As for the flight itself, what can I tell you? As a veteran, nay, blasé air traveler—five times already, totaling almost twelve hours up there in the wild blue yonder—I am no longer frightened witless by such traditional airline scare tactics as planes with wings that have movable bits that keep flapping up and down (ours) or the old crosswinds-on-landing routine (at Guadalajara, our first stop). I shrug them off now because I learned from an even more well-traveled friend of mine a brilliant technique for dealing with such minor nuisances. For copyright reasons I am unable to reveal precisely what the technique involves, but did you know that on the bottom of every bottle of Carta Blanca beer, there is a sort of serrated hollow section in the middle that one uses to open the next bottle of Carta Blanca beer?
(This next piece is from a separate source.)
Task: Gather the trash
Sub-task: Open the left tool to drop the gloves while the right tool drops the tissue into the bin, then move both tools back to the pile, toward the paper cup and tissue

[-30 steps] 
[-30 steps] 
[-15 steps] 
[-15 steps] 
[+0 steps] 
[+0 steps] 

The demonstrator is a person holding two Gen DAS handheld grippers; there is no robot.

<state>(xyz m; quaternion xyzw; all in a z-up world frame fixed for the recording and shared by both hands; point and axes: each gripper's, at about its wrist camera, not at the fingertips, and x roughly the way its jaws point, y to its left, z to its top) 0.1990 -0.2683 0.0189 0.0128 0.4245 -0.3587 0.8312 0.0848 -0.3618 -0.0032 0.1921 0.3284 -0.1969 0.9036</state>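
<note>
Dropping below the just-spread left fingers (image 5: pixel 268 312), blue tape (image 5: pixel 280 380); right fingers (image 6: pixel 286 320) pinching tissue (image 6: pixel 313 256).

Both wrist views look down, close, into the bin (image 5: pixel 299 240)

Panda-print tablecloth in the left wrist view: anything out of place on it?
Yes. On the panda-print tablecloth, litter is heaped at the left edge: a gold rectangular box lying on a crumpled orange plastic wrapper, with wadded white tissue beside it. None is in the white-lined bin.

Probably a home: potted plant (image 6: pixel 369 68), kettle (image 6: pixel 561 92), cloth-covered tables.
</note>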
When we finally deplaned at Guadalajara a mere two horas late, I was relieved, although in no way surprised, to discover that Benny's information on what official documentation was required to get into Mexico proved to be correct. The immigration authorities accepted passports, of course, but also either a voter's registration or a birth certificate, neither of which has one's photo on it, and the first one of which I had and had had for some time, in the name of John R. Wood (no thanks to Benny the Boy for once). Doris, amazingly, had a passport, as she had proudly informed me when I broached the subject of ID a couple of days earlier. God only knows why she went to the trouble of getting one because she'd never used it, and it must have been trouble; as a foundling, she didn't even have a father, let alone any proof of birth. Maybe the idea of merely having a passport excited her in some obscure teenage way; maybe she lay in bed at nights listening to Johnny Rotten on her Walkman and popping uppers and scanning her pristine passport, imagining herself in exotic, faraway punk heavens like Liverpool. Who knows about kids?